Any-step Generation via N-th Order Recursive Consistent Velocity Field Estimation¶
Conference: ICLR 2026
OpenReview: https://openreview.net/forum?id=GnawtLKGkP
Code: https://github.com/LINs-lab/RCGM
Area: Image Generation / Few-step Generative Models
Keywords: Consistency Models, MeanFlow, Flow Matching, Few-step Sampling, High-order Recursion, EMA Stability, Diffusion Transformer
TL;DR¶
This paper proposes RCGM, which unifies few-step generation methods such as consistency models, MeanFlow, and shortcuts as 1st-order special cases of "N-th Order Recursive Velocity Field Estimation." By extending to 2nd-order and higher, the high-order targets avoid expensive JVPs and remain compatible with aggressive EMA smoothing.

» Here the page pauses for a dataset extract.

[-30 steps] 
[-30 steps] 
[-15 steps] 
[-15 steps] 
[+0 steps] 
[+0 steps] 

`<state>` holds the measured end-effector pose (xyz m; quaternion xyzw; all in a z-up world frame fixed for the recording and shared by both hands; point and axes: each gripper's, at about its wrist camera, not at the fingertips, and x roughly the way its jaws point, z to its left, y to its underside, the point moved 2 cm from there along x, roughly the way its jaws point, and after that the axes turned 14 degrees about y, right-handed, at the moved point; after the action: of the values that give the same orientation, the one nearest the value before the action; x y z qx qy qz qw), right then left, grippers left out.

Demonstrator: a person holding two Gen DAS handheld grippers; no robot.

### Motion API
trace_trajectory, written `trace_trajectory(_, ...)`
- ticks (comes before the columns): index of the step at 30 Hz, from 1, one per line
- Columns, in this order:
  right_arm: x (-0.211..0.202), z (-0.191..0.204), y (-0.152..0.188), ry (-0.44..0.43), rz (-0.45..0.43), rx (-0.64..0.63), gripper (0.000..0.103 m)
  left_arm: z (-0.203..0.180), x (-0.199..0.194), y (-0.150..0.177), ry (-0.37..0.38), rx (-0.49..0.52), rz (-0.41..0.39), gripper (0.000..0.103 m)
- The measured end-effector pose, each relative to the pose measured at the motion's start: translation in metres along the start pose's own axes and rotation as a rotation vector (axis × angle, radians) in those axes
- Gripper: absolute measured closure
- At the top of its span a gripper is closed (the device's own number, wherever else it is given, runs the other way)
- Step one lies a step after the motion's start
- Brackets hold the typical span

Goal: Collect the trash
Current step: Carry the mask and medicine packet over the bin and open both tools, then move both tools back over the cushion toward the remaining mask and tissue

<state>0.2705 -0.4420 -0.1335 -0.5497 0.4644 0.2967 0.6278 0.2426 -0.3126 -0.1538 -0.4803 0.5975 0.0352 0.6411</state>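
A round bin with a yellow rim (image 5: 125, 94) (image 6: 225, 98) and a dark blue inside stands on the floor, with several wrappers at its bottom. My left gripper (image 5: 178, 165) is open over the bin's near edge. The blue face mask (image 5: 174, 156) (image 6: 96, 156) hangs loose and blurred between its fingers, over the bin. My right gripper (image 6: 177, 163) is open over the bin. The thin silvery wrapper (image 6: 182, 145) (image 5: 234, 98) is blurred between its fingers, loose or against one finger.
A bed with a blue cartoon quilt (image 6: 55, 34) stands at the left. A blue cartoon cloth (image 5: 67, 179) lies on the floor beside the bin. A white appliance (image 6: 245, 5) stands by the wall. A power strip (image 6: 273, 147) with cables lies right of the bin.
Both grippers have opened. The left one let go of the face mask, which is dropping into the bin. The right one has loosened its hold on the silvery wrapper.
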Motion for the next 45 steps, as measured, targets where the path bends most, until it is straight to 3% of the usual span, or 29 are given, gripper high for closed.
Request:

This enables the stable expansion of few-step generation training to 20B large models, achieving 1.48 FID in 2 steps on ImageNet 256×256.
Background & Motivation¶
Background: Few-step generative models (typically 1–8 steps), represented by Consistency Models (CM/sCM), shortcut, and MeanFlow, can generate high-fidelity samples with minimal sampling overhead, becoming the mainstream for deployment-friendly directions. Their shared approach is teaching the model to jump from any noise state to data endpoints in one step, compressing multi-step diffusion trajectories into one or several forwards via "self-supervised consistency."
Limitations of Prior Work: The authors point out that current SOTA few-step methods are hindered by three issues: (a) training requires expensive Jacobian-Vector Products (JVP), leading to massive VRAM and compute overhead while being incompatible with architectural optimizations like Flash-Attention; (b) multiple losses or auxiliary models (e.g., consistency loss plus adversarial loss, or extra fake image generators) must be stacked, breaking end-to-end simplicity; (c) theoretical fragmentation—highly related methods like CM, shortcut, and MeanFlow develop independently without a common foundation.
Key Challenge: The authors attribute these vulnerabilities to an overlooked essence—these methods are inherently "1st-order recursive training objectives." 1st-order recursion naturally conflicts with EMA (Exponential Moving Average): self-supervised learning should rely on high EMA decay rates (e.g., \(\kappa=0.999\)) to provide smooth, stable regression targets, but 1st-order recursion degrades severely under high \(\kappa\) (e.g., MMD on the Moons dataset surges from 0.0066 to 0.2131; ImageNet FID collapses to 294), forming the "EMA Incompatibility Paradox": large \(\kappa\) is stable but underperforms, while small \(\kappa\) does not collapse but provides no gain. This makes few-step training prone to collapse or VRAM explosion when scaled to large models or high learning rates.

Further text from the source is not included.